Menjelang Lebaran, fenomena kelompok preman yang mengatasnamakan organisasi kemasyarakatan (ormas) meminta Tunjangan Hari Raya (THR) secara paksa semakin meresahkan. Berikut adalah respons dari lima pejabat terkait isu tersebut:
1. Abdullah, Anggota Komisi III DPR RI
Abdullah mendesak pihak kepolisian untuk menindak tegas preman berkedok ormas yang memaksa meminta THR. Ia mengusulkan pembentukan posko pengaduan bagi masyarakat yang menjadi korban pemalakan tersebut. Menurutnya, aksi premanisme ini telah lama dikeluhkan oleh masyarakat, instansi pemerintah, dan pengusaha.
2. Muhaimin Iskandar, Menteri Koordinator Bidang Pembangunan Manusia
Muhaimin menegaskan bahwa pemaksaan dalam meminta THR tidak dapat dibenarkan. Ia menyatakan bahwa THR adalah tanggung jawab pemberi kerja kepada pekerja, dan tidak seharusnya ada pihak yang memaksakan permintaan tersebut.

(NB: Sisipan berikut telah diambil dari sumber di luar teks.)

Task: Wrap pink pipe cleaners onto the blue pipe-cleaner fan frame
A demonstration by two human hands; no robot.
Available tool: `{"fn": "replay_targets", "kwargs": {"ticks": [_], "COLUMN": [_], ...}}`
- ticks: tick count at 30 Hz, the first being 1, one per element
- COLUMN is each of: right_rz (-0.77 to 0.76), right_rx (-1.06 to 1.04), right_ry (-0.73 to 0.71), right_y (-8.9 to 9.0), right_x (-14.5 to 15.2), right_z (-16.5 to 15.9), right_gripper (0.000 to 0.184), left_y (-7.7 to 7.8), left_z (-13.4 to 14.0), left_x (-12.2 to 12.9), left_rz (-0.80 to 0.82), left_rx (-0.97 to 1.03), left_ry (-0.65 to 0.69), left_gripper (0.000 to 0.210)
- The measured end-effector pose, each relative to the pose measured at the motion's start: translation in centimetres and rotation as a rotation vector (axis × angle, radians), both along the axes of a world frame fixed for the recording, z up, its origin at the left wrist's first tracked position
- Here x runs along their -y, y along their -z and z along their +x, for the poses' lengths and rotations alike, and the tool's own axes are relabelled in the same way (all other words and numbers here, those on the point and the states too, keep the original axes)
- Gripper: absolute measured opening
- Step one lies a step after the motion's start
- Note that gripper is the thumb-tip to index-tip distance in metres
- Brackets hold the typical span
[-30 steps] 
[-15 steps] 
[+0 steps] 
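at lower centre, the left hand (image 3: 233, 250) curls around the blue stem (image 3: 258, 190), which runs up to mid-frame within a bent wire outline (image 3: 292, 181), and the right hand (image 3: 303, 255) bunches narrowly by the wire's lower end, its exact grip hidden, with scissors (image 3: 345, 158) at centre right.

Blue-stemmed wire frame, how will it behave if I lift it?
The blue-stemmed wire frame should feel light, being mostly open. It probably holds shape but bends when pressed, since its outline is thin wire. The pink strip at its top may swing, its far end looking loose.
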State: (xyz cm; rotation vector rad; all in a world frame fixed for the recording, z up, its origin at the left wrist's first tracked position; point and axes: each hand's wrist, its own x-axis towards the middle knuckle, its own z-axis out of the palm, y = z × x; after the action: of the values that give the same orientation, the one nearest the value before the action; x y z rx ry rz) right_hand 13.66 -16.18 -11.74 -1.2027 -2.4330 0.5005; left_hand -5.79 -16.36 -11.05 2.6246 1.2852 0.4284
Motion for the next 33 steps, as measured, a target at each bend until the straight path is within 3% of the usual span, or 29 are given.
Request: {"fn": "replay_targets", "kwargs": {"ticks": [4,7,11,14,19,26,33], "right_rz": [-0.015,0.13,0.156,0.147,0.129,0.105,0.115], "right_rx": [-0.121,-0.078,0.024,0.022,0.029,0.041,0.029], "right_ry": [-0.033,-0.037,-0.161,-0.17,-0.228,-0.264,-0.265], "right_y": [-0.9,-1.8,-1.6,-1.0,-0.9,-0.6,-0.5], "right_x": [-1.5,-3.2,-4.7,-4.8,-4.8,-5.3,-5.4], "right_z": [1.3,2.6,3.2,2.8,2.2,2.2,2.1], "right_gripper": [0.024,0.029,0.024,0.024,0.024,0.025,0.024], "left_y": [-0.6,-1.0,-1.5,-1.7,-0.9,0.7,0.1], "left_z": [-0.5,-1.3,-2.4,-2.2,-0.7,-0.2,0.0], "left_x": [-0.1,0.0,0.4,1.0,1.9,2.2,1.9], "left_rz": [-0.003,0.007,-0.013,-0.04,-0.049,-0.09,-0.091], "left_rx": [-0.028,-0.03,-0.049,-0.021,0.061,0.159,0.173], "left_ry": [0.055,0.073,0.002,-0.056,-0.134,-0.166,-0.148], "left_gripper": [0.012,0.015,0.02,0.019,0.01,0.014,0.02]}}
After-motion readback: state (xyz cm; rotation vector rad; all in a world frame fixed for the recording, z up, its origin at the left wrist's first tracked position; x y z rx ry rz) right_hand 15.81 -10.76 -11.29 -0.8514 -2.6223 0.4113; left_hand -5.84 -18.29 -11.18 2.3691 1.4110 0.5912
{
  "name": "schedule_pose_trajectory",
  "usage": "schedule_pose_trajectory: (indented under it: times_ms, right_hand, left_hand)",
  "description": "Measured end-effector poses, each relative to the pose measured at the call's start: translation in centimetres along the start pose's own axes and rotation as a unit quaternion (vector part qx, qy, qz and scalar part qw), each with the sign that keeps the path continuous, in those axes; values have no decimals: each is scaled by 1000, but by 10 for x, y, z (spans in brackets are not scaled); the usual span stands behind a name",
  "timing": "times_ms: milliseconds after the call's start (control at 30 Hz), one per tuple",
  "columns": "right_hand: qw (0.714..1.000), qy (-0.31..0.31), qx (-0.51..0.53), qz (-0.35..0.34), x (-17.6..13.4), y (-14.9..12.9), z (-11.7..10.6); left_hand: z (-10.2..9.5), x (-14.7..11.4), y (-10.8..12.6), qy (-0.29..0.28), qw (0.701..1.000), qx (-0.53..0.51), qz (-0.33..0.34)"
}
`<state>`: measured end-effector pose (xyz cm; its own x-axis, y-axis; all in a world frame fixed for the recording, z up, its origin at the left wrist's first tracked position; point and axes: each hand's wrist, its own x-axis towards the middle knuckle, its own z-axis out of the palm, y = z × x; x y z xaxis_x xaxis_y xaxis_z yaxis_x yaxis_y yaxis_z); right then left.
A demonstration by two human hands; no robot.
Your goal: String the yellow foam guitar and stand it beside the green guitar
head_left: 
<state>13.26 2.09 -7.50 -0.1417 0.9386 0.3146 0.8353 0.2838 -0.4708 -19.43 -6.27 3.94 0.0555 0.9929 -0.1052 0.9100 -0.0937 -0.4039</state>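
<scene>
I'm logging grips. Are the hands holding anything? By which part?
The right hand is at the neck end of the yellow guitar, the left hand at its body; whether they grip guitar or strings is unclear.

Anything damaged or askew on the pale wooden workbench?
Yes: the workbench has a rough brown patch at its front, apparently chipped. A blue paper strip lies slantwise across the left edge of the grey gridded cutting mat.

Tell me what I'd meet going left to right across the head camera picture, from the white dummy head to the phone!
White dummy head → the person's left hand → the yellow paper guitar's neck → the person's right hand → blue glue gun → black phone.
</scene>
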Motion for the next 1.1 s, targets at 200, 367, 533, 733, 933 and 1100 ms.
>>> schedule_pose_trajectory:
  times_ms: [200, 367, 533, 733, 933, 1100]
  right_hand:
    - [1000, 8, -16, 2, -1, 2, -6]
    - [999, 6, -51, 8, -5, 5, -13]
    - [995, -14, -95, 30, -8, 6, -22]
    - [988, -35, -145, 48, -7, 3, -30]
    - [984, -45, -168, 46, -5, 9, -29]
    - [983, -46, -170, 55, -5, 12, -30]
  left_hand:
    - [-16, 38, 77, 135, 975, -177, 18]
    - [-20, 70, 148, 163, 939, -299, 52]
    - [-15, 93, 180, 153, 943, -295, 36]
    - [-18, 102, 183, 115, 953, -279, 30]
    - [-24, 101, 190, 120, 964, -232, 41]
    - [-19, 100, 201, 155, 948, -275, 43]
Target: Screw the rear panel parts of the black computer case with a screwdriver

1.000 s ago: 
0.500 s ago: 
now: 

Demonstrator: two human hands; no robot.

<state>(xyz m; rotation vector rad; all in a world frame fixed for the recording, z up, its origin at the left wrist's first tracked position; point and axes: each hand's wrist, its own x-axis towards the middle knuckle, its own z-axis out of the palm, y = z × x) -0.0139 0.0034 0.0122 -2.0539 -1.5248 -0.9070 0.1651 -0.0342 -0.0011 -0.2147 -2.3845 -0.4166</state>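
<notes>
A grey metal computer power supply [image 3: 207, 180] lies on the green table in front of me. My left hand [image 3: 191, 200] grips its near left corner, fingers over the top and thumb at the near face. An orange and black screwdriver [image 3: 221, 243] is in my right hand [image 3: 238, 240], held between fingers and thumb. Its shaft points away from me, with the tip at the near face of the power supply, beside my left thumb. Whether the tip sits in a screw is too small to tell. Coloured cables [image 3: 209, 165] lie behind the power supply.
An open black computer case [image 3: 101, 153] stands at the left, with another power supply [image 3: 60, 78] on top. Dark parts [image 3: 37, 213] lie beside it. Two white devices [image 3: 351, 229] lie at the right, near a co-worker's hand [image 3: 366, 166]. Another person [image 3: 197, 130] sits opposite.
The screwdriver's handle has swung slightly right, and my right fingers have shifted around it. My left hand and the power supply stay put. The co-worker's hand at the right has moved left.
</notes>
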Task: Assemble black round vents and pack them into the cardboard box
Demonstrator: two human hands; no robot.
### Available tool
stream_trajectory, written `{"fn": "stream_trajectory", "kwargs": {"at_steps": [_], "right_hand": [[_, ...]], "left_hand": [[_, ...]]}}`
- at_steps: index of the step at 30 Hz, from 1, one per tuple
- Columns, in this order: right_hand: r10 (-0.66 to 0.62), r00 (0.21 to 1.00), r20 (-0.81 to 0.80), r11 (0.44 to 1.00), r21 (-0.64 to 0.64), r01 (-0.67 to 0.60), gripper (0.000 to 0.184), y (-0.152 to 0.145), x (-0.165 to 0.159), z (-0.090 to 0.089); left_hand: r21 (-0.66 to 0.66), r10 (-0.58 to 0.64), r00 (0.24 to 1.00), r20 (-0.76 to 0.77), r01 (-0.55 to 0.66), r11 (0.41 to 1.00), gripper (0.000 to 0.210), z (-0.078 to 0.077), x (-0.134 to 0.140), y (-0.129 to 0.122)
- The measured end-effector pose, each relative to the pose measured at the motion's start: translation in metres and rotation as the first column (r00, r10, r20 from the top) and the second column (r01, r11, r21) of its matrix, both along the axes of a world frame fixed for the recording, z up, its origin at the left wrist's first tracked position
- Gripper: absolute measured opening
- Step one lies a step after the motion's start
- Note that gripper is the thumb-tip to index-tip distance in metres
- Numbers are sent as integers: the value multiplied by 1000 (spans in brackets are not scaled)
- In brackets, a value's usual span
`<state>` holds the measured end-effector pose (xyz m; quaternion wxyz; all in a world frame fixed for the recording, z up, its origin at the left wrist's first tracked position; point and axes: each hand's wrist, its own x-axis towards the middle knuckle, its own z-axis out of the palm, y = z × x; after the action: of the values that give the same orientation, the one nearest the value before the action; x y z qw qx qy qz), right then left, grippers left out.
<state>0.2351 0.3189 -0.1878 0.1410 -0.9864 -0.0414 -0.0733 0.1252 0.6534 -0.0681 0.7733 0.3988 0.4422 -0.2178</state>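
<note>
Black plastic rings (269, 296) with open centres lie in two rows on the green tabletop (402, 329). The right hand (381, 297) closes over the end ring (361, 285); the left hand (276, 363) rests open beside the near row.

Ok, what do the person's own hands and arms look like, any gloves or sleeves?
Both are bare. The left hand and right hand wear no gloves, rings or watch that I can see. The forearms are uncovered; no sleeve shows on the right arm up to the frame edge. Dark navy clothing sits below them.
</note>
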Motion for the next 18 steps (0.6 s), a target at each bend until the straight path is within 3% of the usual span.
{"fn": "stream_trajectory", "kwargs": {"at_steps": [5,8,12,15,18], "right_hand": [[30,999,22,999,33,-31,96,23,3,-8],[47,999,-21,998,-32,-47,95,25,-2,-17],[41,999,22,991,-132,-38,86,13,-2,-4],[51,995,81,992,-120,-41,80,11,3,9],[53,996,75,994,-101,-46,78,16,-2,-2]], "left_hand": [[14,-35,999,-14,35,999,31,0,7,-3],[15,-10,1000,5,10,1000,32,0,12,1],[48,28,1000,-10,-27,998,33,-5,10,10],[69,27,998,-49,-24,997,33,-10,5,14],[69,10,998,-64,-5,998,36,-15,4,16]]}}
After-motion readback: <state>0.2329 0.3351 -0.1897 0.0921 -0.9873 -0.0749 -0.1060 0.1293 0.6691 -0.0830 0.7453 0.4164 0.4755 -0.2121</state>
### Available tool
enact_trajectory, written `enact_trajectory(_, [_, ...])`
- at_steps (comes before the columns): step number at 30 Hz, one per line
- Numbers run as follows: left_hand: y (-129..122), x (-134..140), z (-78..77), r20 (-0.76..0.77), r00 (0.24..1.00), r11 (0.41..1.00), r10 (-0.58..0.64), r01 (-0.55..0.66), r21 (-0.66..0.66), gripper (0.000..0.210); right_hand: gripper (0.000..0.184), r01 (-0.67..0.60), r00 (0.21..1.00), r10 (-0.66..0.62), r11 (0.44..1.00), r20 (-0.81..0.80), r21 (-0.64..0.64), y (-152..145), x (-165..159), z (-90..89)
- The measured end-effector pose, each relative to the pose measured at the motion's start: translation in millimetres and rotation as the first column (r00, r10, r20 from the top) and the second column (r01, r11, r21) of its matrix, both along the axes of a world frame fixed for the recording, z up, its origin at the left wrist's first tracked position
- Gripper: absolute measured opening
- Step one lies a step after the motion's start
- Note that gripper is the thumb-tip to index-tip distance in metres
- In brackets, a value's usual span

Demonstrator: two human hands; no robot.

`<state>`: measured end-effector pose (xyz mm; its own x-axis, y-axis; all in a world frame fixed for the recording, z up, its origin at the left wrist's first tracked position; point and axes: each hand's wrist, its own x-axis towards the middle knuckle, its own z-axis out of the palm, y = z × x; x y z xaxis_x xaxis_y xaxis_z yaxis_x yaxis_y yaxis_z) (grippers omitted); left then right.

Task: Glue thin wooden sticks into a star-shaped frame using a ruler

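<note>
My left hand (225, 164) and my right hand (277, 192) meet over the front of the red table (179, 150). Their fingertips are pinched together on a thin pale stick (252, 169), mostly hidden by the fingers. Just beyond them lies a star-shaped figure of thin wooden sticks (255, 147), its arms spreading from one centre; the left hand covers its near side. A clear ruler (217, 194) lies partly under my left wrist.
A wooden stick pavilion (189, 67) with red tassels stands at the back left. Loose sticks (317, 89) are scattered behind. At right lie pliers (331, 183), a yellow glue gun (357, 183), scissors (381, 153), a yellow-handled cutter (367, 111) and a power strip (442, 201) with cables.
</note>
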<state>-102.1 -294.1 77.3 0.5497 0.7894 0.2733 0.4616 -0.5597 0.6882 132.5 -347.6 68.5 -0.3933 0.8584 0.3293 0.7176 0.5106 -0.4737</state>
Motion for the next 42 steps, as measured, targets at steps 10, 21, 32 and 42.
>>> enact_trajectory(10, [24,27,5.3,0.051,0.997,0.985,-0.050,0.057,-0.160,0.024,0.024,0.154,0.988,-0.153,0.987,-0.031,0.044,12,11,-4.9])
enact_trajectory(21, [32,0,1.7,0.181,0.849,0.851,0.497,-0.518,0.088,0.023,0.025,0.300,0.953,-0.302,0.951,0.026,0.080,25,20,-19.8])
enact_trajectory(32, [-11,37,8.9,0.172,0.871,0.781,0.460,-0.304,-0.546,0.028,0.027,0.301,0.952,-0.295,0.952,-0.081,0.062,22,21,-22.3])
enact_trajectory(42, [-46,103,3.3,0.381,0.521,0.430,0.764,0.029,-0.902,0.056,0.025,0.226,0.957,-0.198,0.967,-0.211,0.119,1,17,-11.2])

3. Dedi Mulyadi, Gubernur Jawa Barat
Dedi melarang keras ormas meminta THR kepada pemerintah daerah maupun pengusaha. Ia menyatakan bahwa tindakan tersebut merupakan bentuk pungutan liar (pungli) yang tidak dapat ditoleransi. Dedi juga menekankan pentingnya mencegah perilaku korupsi dalam bentuk apapun.
4. Muhammad Syafi’i, Wakil Menteri Agama
Syafi’i menilai bahwa fenomena ormas meminta THR merupakan bagian dari budaya Lebaran di Indonesia sejak lama dan tidak perlu dipersoalkan. Namun, ia tidak mendukung tindakan pemaksaan dalam praktik tersebut.
5. Aparat Kepolisian
Pihak kepolisian merespons dengan menindak tegas aksi premanisme berkedok ormas yang meminta THR secara paksa. Beberapa pelaku telah ditangkap setelah aksinya viral di media sosial, menunjukkan komitmen aparat dalam menjaga ketertiban dan keamanan masyarakat menjelang hari raya.
Kesimpulan
Fenomena preman berkedok ormas yang memaksa meminta THR menjelang Lebaran mendapat perhatian serius dari berbagai pihak. Pejabat dan aparat penegak hukum menegaskan pentingnya menjaga keamanan dan ketertiban, serta mencegah tindakan pemalakan yang merugikan masyarakat dan dunia usaha.